The battle between BCE and the CRTC over simsub rights during the Super Bowl has moved into the next round.
The Federal Court of Appeal granted BCE a leave to appeal the decision on Feb. 11, with the court yet to set a hearing date. The appeal was granted four days after what would be the final Super Bowl to be played with simsub advertising in Canada, if the CRTC’s decision goes through.
BCE submitted a comment to the CRTC’s public call for submissions around the issue on Thursday, with Mirko Bibic, chief legal and regulatory officer and EVP, corporate development, calling the CRTC’s simsub decision “astonishing.”
He says that the CRTC doesn’t have the jurisdiction to issue the order to remove simsub, or to regulate and interfere with vested contractual rights, as it is doing with BCE’s deal with the NFL.

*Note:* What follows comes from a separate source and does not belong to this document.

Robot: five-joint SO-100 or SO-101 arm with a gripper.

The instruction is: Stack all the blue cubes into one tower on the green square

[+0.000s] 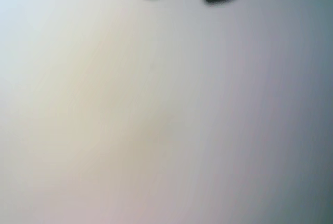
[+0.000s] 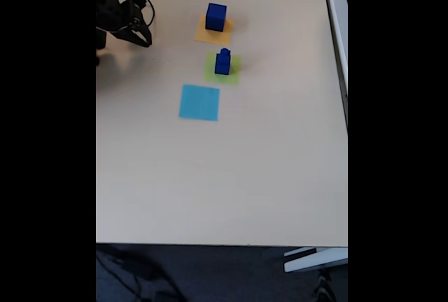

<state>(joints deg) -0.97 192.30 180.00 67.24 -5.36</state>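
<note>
On the worktop (image 2: 231,176), a large blue cube (image 2: 215,17) sits on the orange-yellow square (image 2: 203,35); a small blue stack (image 2: 222,62) stands on the green square (image 2: 232,71). The light blue square (image 2: 199,101) lies bare. The gripper (image 2: 145,38), far left, is spread and empty; the wrist view is blurred.

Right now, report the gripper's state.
Gripper: open, holding nothing; in the fixed view it hangs left of the orange-yellow square, apart from every blue cube.

Beige table (image 2: 224,176) under orange-yellow square (image 2: 212,33), green square (image 2: 234,69), light blue square (image 2: 199,102).
</note>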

Bibic notes the decision to stop simsub during the Super Bowl and allow U.S. ads to be seen in Canada will contribute to losses for local TV stations, “making it more likely that stations close.” The Super Bowl generates an estimated $7.8 million in advertising revenue for the broadcaster on the game day alone.
BCE’s Thursday submission to the CRTC points to a Nanos Research study it did last March that reported 69% of Canadians felt it was more important to support Canadian broadcasters that pay for Super Bowl broadcast rights.

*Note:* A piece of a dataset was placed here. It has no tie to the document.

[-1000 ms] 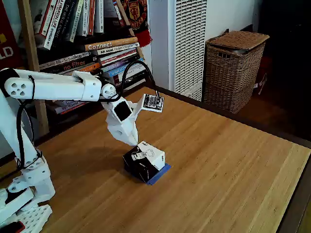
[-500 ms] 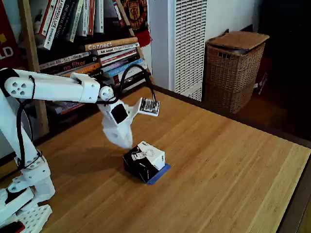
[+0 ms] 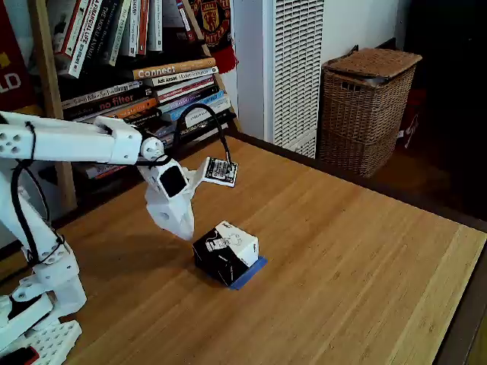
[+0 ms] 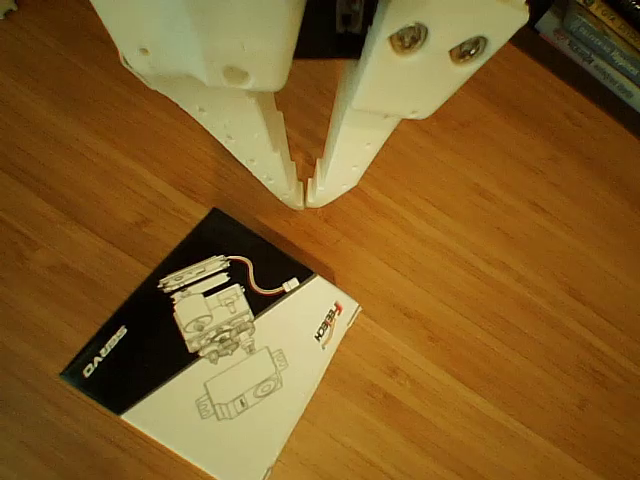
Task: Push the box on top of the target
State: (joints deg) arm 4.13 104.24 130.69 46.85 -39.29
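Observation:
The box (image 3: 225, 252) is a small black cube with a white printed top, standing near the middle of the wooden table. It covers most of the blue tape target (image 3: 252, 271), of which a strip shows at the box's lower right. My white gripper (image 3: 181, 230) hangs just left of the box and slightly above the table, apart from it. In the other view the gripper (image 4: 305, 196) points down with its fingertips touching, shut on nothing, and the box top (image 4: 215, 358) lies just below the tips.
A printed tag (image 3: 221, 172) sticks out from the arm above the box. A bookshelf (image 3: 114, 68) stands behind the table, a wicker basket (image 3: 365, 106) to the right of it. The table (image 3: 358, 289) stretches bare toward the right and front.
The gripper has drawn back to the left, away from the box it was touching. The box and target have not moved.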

“The decision may have generated headlines for the CRTC in February, but most informed stakeholders have decried it as bad public policy for Canada and a clear overreaction to a small number of complaints,” says Bibic in the CRTC submission.
The CRTC closed public comments around the issue last Friday, with a spokesperson noting that it typically takes four months to review submissions, but that a decision in this case is expected no later than July 4.